Amendments; Extensions. (a) This Agreement may be amended by the parties hereto, by action taken or authorized by their respective Boards of Directors, at any time before or after the Company Stockholder Approval has been obtained; provided that, after the Company Stockholder Approval has been obtained, there shall be made no amendment that by law requires further approval by stockholders of the Company without the further approval of such stockholders.
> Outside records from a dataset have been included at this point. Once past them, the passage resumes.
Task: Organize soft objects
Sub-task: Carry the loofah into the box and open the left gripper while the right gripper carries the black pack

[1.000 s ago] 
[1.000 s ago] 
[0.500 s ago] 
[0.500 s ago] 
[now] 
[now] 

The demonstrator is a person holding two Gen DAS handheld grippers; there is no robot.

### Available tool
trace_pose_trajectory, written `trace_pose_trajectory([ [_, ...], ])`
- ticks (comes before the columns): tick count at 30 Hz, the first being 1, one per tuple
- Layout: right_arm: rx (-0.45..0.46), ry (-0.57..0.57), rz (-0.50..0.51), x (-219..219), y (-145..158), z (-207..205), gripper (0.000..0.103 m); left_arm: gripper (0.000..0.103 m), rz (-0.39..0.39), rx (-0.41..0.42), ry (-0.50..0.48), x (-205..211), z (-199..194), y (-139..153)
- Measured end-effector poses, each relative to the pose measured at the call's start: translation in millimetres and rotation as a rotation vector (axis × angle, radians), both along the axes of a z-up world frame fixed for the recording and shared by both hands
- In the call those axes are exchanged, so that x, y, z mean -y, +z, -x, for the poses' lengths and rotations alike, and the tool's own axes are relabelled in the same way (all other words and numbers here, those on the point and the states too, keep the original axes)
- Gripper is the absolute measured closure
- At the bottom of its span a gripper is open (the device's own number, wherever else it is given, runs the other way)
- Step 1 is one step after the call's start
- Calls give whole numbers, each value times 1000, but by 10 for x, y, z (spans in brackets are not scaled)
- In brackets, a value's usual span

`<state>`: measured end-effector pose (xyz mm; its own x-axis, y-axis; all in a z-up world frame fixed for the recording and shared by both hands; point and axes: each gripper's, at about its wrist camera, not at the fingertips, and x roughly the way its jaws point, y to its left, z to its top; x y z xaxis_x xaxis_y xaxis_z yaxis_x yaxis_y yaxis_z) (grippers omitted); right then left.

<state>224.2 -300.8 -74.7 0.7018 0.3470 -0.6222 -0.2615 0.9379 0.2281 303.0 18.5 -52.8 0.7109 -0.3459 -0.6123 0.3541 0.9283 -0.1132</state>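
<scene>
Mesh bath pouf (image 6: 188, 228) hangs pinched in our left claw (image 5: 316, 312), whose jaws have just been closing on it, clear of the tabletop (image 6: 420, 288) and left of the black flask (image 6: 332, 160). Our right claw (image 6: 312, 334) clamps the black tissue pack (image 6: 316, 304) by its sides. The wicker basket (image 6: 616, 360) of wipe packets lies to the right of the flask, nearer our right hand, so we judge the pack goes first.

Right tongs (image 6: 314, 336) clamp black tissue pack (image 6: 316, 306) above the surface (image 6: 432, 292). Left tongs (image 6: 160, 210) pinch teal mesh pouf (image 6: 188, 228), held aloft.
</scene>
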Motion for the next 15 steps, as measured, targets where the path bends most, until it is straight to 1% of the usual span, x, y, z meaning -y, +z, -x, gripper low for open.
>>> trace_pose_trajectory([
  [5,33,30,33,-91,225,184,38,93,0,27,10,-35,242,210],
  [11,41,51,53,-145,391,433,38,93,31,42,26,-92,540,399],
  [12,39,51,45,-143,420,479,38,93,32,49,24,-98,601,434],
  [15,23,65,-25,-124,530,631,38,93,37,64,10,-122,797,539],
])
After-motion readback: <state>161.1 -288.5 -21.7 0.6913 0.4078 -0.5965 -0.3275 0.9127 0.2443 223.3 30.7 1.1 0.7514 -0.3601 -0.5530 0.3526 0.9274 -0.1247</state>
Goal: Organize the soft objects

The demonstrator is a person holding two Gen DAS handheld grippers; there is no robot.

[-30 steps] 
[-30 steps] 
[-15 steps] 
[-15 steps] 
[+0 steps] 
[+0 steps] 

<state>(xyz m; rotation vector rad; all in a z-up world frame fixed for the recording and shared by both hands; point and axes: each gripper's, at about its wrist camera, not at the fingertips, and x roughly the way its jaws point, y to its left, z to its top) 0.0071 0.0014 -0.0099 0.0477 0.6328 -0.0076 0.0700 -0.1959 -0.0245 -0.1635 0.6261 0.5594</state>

This Agreement may not be amended except by an instrument in writing signed on behalf of each of the parties hereto. (b) At any time prior to the Effective Time, the parties hereto, by action taken or authorized by their respective Boards of Directors, may, to the extent legally allowed, (i) extend the time for the performance of any of the obligations or other acts of the other parties hereto, (ii) waive any inaccuracies in the representations and warranties of the parties hereto contained herein or in any document delivered pursuant hereto and (iii) waive compliance with any of the agreements or conditions of the parties hereto contained herein (except those conditions to the Offer specifically designated as non-waiveable in Section 1.01(b)); provided that after the Company Stockholder Approval has been obtained, there shall be made no waiver that by law requires further approval by stockholders of the Company without the further approval of such stockholders. Any agreement on the part of a party hereto to any such extension or waiver shall be valid only if set forth in a written instrument signed on behalf of such party. The failure or delay of any party to this Agreement to assert any of its rights under this Agreement or otherwise shall not constitute a waiver of those rights.

Appears in 4 contracts

Samples: Merger Agreement (Allergan Inc), Merger Agreement (Inamed Corp), Merger Agreement (Inamed Corp)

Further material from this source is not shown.